Les maîtres queux de la frite nous conseillent de choisir la pomme de terre adéquate, la binj. Bon courage, elle n’est vendue généralement qu’en paquet de 10 kilos, et encore, on ne la trouve pas partout. Il convient ensuite de plonger les bâtonnets de pomme de terre dans l’huile à 130 degrés pour une première cuisson, puis de les plonger à nouveau dans l’huile à 170 degrés cette fois, pour les faire roussir et les rendre croustillantes… Stop ! Je ne demande pas tant de détails scientifiques.
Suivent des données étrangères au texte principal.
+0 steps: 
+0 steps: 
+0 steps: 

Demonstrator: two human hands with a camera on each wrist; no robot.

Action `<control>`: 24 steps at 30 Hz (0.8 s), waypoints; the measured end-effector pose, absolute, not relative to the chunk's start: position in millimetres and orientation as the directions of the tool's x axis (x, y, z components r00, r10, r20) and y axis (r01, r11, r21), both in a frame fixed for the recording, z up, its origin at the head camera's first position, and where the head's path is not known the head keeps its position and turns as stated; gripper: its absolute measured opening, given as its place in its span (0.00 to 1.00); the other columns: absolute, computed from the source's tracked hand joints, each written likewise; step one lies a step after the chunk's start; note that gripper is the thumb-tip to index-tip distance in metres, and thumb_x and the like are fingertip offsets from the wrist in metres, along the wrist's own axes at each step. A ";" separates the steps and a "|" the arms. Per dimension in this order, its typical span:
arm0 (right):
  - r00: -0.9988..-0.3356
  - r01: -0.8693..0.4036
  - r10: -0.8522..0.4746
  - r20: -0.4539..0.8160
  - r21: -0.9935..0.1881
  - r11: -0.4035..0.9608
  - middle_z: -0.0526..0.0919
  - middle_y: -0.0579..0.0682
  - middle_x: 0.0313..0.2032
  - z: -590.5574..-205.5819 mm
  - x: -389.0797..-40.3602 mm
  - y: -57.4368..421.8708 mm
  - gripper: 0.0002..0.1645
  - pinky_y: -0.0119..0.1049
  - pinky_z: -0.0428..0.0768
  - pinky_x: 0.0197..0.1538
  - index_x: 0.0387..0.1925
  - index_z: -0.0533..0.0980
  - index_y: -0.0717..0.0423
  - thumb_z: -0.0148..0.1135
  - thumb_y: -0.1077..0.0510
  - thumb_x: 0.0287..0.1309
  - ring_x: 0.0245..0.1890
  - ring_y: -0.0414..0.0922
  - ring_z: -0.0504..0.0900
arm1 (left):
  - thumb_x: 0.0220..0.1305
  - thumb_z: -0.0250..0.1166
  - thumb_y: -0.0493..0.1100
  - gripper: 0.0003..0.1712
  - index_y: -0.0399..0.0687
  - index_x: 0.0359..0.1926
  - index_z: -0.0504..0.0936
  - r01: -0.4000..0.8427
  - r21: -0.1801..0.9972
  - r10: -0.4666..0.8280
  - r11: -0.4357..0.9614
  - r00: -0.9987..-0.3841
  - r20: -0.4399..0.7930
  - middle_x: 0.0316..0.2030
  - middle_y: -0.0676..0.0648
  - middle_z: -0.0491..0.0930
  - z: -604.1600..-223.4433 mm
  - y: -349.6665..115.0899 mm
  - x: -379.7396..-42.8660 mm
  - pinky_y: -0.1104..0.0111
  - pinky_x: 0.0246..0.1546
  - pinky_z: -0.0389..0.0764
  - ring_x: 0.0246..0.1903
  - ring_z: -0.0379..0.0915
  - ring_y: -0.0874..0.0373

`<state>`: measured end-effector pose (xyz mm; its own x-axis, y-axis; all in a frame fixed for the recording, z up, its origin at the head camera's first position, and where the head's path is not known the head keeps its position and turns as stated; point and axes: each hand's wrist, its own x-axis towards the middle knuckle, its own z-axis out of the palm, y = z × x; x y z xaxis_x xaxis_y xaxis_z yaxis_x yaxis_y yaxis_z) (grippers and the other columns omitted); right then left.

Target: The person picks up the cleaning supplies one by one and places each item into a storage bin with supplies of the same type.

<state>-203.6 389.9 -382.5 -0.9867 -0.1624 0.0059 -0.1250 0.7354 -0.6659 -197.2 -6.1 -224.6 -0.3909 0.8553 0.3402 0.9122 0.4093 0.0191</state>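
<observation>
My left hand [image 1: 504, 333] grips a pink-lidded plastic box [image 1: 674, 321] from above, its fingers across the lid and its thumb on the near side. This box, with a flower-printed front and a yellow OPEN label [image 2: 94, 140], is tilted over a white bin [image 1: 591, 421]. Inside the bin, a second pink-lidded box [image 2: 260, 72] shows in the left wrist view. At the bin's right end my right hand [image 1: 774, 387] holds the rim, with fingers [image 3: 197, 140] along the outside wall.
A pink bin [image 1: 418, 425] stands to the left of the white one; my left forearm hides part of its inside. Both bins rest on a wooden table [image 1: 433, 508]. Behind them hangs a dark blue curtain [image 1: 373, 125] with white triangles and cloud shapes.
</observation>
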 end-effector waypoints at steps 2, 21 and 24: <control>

Quant au thermomètre, si j’avais voulu devenir infirmier…

En Algérie, très loin de la Belgique et des ch’tis, les frites maison étaient toujours un régal. Dans ma famille, la façon de les préparer était, comment dire, un peu spéciale. On prenait une cocotte ou une casserole qu’on posait sur le plus grand des foyers. Quand l’huile commençait à faire des bulles, le préposé aux frites prenait une poignée de bâtonnets et visait le fond de la casserole comme un lanceur de javelot. Jeter les pommes de terre et s’enfuir en courant derrière la porte, pour se protéger : tels étaient l’art et la manière. Après manger, il fallait tout nettoyer. Gare à ma mère maniaque qui inspectait sa cuisine et nous hurlait dessus, parce ce qu’on lui avait repeint les murs en cette oléagineux qu’on nomme l’huile de tournesol.

Mais ça valait la peine : on servait les frites avec une chorba au goût de tomate piquante, accompagné d’une salade. La viande ? A plus de 20 personnes réunies, les jours de grande affluence, il nous aurait fallu un mouton entier.

Revenons à ma patate et à ma friteuse. Il m’en fallait une. Je suis allé dans un magasin, mais je ne me voyais pas ramener R2D2, le robot de Star Wars dans ma cuisine. Dans une autre boutique spécialisée, j’opte pour une friteuse plus sommaire. « Monsieur, me dit le vendeur, j’ai ce qu’il vous faut, une friteuse avant-garde en acier inoxydable. Fond épais capsulé, avec une forme haute bombée, composée de trois pièces : un corps bord roulé, avec des poignées en fil inox, anses renforcées, un couvercle inox plat, avec anses pouvant servir de plat de service, et un panier en fil inox d’une grande capacité avec une poignée fil repliable. »

La démonstration ne s’arrête pas là : intérieur et extérieur poli-miroir, d’une capacité de 5,9 litres. A cet instant, j’ai failli lui demander « combien de litres au 100 ? », mais au lieu de cela je me suis contenté d’un simple : « C’est intéressant. » Lui tout heureux de me voir tomber dans le panneau : « Je vous le dis, en plus à moins de 100 euros. » Il y a des vendeurs comme ça, qui rien qu’avec le son de leur voix, vous feraient acheter de l’eau de mer au milieu de l’océan.

Me voilà donc à la sortie du magasin avec un gros paquet dans les mains. Noël en août. Je me suis consolé de cet achat en me disant que j’allais en bouffer, de la frite, pour amortir. J’ai même pensé ouvrir une baraque à frites : je serais là à vous attendre, à la sortie d’un cinéma, en plein vent, pour vous proposer un cornet tout chaud et succulent.

Après quelques essaies, j’aurais voulu vous dire que cétait génial. Le résultat n’est pas médiocre, mais presque. J’ai tout tenté, même le fameux lancer-fuir derrière la porte, rien n’y a fait. Résigné, j’ai converti ma friteuse tout inox en objet de déco. Elle en jette, dans ma cuisine.